L’estensore dovrebbe inserire questi fatti e spiegarli. Ma è chiaro: come poter spiegare la benedizione di due pontefici, il primo dei quali è stato fatto santo e il secondo è uno dei giganti del pensiero teologico della seconda metà del Novecento, quando si vuole sostenere la tesi di una squalifica radicale? Molto più comodo e semplice attaccare Formigoni, il “celeste” sodale dell’infido “azzurro” Berlusconi (successore in questo dell’infido Andreotti). Rieletto per quattro volte alla presidenza della Regione Lombardia. A scorrere la frase-sentenza: “Comunione e Liberazione è stata una vera e propria ‘testa di cuoio’ del collateralismo religioso a favore del ventennio berlusconiano” c’è da rabbrividire. Il ventennio berlusconiano (che non c’è mai stato, ma fa così comodo pensarlo!) e le “teste di cuoio”, che riecheggiano la narrazione del proclama brigatista fatto trovare alla stampa dopo il sequestro Moro, lasciano basiti tanto è superficiale una simile protervia.
E se provassimo a pensare, almeno una volta, che il successo di Cl sia stato invece deciso da una volontà di essere nel mondo e di non limitarsi a giocare al ping-pong nelle sale parrocchiali ed a partecipare alle adunate auto-referenziali ed auto-celebrative in Piazza San Pietro? E se provassimo a pensare che il successo di Cl non sia stato deciso da appoggi influenti, ma da un desiderio, tenace e illimitato, di verità e di letizia di vita – così presente nella società degli anni della ricostruzione – e che si ridesta ogni volta che appare qualcuno o qualcosa che torna a mostrarlo ed a renderlo reale? E se provassimo a pensare che un tale desiderio è tanto più potente quanto più il disincanto regna e la cocaina dilaga?
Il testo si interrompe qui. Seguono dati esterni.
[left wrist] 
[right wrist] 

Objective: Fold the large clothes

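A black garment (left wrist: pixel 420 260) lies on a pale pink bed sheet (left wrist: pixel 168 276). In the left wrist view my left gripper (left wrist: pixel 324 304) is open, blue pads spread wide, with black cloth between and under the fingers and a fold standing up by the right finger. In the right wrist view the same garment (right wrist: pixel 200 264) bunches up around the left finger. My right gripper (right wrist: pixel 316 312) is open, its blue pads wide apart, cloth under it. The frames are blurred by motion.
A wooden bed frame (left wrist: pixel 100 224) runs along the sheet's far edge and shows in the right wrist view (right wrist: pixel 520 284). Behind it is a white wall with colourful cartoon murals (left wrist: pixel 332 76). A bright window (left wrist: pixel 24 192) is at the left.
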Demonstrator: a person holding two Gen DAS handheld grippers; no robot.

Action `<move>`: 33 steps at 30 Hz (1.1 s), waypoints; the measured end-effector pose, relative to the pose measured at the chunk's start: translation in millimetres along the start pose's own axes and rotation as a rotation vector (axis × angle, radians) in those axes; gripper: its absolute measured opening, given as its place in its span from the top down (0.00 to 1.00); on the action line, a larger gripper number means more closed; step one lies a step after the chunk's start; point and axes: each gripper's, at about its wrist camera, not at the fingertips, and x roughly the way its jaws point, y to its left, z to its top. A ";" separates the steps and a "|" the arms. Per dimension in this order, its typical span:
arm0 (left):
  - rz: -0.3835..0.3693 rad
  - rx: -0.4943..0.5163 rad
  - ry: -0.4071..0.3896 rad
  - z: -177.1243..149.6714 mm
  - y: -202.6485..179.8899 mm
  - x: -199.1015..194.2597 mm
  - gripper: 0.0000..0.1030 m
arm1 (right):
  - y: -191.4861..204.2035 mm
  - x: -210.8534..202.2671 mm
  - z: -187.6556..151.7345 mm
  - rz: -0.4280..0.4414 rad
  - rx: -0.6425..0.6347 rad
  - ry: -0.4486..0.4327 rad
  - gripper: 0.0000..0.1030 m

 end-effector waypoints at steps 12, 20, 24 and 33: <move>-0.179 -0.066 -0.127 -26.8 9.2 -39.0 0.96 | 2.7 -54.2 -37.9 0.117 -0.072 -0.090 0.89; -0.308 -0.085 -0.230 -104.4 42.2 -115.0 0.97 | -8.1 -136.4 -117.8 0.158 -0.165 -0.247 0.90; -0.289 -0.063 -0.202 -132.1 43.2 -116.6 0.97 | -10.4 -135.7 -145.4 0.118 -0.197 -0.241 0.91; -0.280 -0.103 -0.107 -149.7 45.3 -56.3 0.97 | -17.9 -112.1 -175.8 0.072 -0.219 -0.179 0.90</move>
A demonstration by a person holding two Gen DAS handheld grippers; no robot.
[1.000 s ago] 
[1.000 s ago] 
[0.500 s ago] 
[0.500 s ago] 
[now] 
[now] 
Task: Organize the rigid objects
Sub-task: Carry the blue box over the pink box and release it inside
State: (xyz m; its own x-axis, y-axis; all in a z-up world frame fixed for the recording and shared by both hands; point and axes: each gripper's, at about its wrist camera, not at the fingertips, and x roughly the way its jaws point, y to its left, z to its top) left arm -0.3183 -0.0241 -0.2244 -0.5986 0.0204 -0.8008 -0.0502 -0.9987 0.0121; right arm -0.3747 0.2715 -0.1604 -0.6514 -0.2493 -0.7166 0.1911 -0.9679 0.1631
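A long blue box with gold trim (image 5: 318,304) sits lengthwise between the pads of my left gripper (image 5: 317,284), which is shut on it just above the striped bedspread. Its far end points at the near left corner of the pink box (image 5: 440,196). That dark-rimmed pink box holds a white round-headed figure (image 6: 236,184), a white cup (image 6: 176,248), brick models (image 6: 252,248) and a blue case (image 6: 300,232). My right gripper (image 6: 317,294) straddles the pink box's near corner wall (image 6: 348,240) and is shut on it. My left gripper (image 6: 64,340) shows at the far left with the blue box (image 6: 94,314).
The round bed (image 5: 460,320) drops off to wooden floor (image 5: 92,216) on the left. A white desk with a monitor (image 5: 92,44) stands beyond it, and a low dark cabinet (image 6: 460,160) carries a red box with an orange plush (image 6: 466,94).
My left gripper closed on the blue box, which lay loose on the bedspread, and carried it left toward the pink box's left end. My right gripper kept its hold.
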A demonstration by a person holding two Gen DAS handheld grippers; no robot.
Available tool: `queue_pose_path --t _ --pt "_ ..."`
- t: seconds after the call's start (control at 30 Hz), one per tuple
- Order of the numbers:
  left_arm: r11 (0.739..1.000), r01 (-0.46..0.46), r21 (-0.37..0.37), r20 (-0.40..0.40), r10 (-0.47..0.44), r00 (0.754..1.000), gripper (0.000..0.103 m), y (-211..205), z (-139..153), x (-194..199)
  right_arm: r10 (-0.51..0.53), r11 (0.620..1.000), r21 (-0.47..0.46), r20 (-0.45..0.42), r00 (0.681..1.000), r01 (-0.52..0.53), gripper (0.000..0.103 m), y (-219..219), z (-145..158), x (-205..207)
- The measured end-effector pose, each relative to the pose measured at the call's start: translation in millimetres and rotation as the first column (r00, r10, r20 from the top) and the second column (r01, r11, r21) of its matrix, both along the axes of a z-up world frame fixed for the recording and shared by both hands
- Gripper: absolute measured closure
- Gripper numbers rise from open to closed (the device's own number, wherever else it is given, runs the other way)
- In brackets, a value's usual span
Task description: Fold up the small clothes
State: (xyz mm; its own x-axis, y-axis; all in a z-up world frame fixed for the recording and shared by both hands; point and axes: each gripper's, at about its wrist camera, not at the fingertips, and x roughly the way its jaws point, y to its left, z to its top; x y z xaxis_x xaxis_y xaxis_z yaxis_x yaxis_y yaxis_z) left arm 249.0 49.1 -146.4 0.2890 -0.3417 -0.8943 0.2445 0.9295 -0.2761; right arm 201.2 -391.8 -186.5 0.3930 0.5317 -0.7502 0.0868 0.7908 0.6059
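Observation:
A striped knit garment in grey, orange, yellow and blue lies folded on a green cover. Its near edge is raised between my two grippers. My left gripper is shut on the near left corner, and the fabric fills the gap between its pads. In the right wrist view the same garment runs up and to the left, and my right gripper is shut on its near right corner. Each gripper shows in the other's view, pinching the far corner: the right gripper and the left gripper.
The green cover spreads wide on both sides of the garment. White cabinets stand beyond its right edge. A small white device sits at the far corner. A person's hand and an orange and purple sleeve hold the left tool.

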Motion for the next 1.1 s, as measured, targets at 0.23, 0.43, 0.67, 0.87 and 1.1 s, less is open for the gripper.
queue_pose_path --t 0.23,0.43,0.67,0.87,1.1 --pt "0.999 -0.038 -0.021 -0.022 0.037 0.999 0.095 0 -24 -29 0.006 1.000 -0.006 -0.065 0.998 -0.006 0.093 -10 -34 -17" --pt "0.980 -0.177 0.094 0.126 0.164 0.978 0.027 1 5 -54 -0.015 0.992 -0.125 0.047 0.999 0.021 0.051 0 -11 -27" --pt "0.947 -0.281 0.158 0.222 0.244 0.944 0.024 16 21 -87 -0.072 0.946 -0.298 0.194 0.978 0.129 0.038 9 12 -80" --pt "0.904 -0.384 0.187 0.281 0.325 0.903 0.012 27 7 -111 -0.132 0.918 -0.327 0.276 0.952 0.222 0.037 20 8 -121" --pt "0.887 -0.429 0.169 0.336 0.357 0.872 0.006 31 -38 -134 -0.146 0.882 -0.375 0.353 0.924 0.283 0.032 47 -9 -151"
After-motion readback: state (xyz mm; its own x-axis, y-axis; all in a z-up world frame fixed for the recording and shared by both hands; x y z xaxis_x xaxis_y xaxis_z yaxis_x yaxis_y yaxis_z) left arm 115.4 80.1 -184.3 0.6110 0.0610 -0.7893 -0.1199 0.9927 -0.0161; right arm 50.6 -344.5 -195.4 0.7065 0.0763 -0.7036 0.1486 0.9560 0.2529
E se provassimo a credere che un tale bisogno è così potente che si finisce per far parte di un movimento anche quando non ci si guadagna nulla ma ci si rimette qualcosa, e quindi si è “disposti a perdere” perché l’impresa vale la fatica dell’impegno?
Comunione e liberazione ha scelto la strada rischiosa di essere “compagna di strada”, di stare nel mondo, inteso non solo come “mondo vitale” della vita quotidiana, ma anche come polis, cioè come progetto di vita comune sul quale spendersi ed operare. Un percorso certamente accidentato, ma indispensabile per chi voglia essere nel mondo senza accodarsi privatamente ai cortei in transito, ma cercando di arricchire il dibattito con il peso di una sensibilità e di una storia che appartengono all’esperienza di popolo del quale si sente parte.
Sono codici che, prima ancora di essere politici, sono certamente esistenziali. Ma questi sono alla base di ogni agire per la città non strumentalmente volto alla mera conquista del potere. Questi codici costituiscono il cuore del qui ed ora: perché vivere ed edificare, costruire opere, coltivare il progetto di una “vita in abbondanza”, sono speranze reali e tutta la pedagogia di don Giussani insegna a prenderle sul serio facendole crescere, anche e soprattutto nell’universo della città.
È veramente questo “il peggio del cattolicesimo”? Non direi: al contrario è stata la prima reale ed autentica “Chiesa in uscita”.